CLOSED-SHELL VS DIRADICAL STATES OF BIS(METHYLENE)PHOSPHORANE - IS THE PHOSPHIRANE-BIS(METHYLENE)PHOSPHORANE INTERCONVERSION A PERICYCLIC REACTION - A THEORETICAL-STUDY

The energy and structure of bis(methylene)phosphorane HP(CH2)(2) have been calculated in its singlet closed shell planar ground. state, on the one hand, and its lowest triplet pyramidal diradical state, on the other, using ab initio MP4/6-31G**//MP2/6-31G** method. The singlet-triplet gap (16.9 kcal mol(-1)) is significantly lower than for the HN(CH2)(2) analogous (22.8 kcal mol(-1)).
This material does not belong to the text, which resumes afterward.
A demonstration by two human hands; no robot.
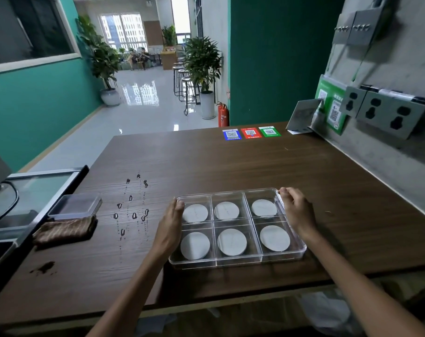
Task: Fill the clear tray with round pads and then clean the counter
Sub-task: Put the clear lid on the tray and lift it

The same calculations have been performed on CH3, NH2 and BH2 P-substituted compounds; the latter exhibit a, rather low singlet-triplet separation (9.4 kcal mol(-1)). The phosphirane-bis(methylene)phosphorane interconversion has been studied at the GVB/6-31G** level. The transition state (TS) shows a disrotatory conformation, contrary to Woodward-Hoffmann rules, with, however, weak rotational barriers of the CH2 groups. Indeed, the TS is strongly pyramidal, with a diradicalar dominent character, and the phosphorus lone pair, having a strong 3s character, does not participate significantly in a homoaromatic system: the reaction is nonpericyclic. When the phosphorus is constrained to a planar structure, a conrotatory TS is found. In contrast, the TS or aziridine ring opening, at the same calculation level, shows a conrotatory conformation and significant flattening of the nitrogen group. The influence of substitution on the conrotatory or disrotatory path of the reaction is briefly discussed.